Hier, je suis revenue de Montréal dans la tempête. Elle a commencé à Boisbriand et elle m'a accompagnée jusque chez moi. Elle me précédait de quelques kilomètres, bien décidée à me damer le pion, la coquine. J'étais enroulée dans les spirales de neige folle qui naissent sous les 12 roues, le bitume était une comme une rivière grondante au printemps; plein de tourbillons blancs presque écumeux. Mes roues dérapaient dans les congères (j'adore ce mot!), et la neige mouillante collait à mes nouveaux essuie-glace de luxe en laissant une grande courbe trouble et coulante juste devant mes yeux. Je tendais le cou et j'étirais le dos, le pied gauche sur la pointe des orteils pour voir où j'allais, c'était fort inconfortable. J'ai roulé pendant quatre heures la musique à fond, les yeux aveuglés par les phares des innocents qui roulent à 115km/h. J'ouvrais ma fenêtre de temps en temps pour sentir le vent fou entrer à pleine gueule dans mon oreille gauche parce que j'aime tous les vents, surtout celui des tempêtes. Je ne supporte pas d'être confinée dans un espace sec et brûlant, je n'aime pas manquer d'air. Je ne vous cacherai pas que j'avais un peu peur. Je ne me fiais qu'à ma mémoire des courbes de cette route que j'ai si souvent parcourue la tête ailleurs et j'attrapais tout de même la bande gaufrée sur l'accotement; les panneaux fléchés me sautaient au visage dans une lueur exsangue. Mes omoplates brûlaient. Quand j'ai vu le panneau:"La Capitale nationale vous souhaite la bienvenue", j'ai poussé un soupir de soulagement intense en faisant des yahou dans ma tête. J'y étais presque!

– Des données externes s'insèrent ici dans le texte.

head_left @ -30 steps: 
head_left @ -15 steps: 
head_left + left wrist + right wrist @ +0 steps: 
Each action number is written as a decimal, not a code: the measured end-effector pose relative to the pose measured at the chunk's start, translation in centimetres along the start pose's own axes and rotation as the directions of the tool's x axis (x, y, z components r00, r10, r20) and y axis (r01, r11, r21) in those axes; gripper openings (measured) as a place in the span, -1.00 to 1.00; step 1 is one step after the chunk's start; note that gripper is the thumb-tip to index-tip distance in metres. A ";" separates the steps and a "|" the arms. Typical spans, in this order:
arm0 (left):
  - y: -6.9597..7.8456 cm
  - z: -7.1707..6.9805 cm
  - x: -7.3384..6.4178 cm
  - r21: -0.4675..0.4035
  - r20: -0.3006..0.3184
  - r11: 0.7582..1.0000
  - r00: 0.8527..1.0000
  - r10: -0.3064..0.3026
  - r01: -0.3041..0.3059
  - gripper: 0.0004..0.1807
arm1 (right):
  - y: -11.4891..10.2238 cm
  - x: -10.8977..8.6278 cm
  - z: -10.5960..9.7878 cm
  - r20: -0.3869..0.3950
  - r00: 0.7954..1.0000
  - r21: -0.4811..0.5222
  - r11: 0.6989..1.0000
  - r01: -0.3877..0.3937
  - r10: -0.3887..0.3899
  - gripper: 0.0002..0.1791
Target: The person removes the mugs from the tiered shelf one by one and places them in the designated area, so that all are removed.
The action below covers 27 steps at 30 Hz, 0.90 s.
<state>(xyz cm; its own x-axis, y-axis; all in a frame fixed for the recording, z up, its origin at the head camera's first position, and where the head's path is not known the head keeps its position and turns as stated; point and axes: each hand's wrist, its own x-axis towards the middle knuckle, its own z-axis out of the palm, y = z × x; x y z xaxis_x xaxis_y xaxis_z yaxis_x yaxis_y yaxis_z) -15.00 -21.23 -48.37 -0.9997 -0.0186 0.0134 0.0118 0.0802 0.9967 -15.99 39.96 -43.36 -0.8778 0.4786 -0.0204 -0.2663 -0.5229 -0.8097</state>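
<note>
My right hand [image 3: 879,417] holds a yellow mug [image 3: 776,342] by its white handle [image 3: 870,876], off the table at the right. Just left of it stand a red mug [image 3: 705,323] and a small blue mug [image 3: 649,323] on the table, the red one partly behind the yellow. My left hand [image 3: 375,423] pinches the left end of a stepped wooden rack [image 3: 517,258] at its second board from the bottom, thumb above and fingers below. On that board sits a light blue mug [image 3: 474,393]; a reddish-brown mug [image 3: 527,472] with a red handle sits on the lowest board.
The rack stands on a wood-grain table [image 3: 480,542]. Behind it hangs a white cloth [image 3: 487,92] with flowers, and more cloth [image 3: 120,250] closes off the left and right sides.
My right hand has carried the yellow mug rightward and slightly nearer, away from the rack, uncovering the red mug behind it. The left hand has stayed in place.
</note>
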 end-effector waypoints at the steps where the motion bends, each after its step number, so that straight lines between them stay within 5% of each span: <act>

Arrivée chez moi, j'ai largué mes sacs en vrac dans l'entrée, enlevé ma tuque, jeté mon manteau sur la chaise, j'ai inspiré l'air ambiant et fait ma tournée de l'appartement pour retrouver mon espace. (Et pour m'assurer qu'il n'y avait pas de bandit caché dans un recoin!). Je me suis mise en pyjama et je me suis servi un verre de vin que j'ai savouré lentement debout près de la fenêtre en réfléchissant. J'accorde vraiment beaucoup d'importance à la route. Je ne sais pas trop comment exprimer à quel point je fais corps avec elle. Elle est devenue comme un prolongement de moi, un endroit où je me retrouve très souvent seule et où je teste mes limites. Pour les repousser, pour me secouer, réfléchir, me calmer ou me provoquer.
C'est pour ça qu'hier, j'ai pris la route au lieu d'aller dormir chez toi au chaud, Marius.
7 commentaires:
Pour ma part, je suis descendu à Gatineau jeudi. Première route sous la tempête en écoutant les Rita Mitsouko. L'hiver commence vraiment..!
David: Ouais ben aujourd'hui, j'espère que tu restes chez toi!:)
xx
Délicieuse note encore une fois, Miléna.
Merci, &. Il fait tempête encore aujourd'hui. Mais cette fois, je ne ferai pas exprès, je reste les pieds dans mes bas de laine à regarder la ville disparaître.
Je te trouve bien courageuse de braver la tempête... seule de surcroît!
Je n'avais même pas mis le nez en dehors de l'hôtel (je suis aussi à Qc présentement...) que j'avais déjà confirmé que nous resterions un soir de plus!
varelie: oh! J'aurais bien aimé te voir! T'es encore là?
Non, lorsque j'ai fini par pouvoir me connecter à Internet à l'hôtel, c'étais déjà le temps de revenir. (C'est un peu ma faute, je n'avais pas mon câble réseau et eux, pas d'Internet sans fil... vive Jaro et sa gang!)
Mais bon, j'y vais souvent, on aura sans doute la chance de se reprendre sans tempête!!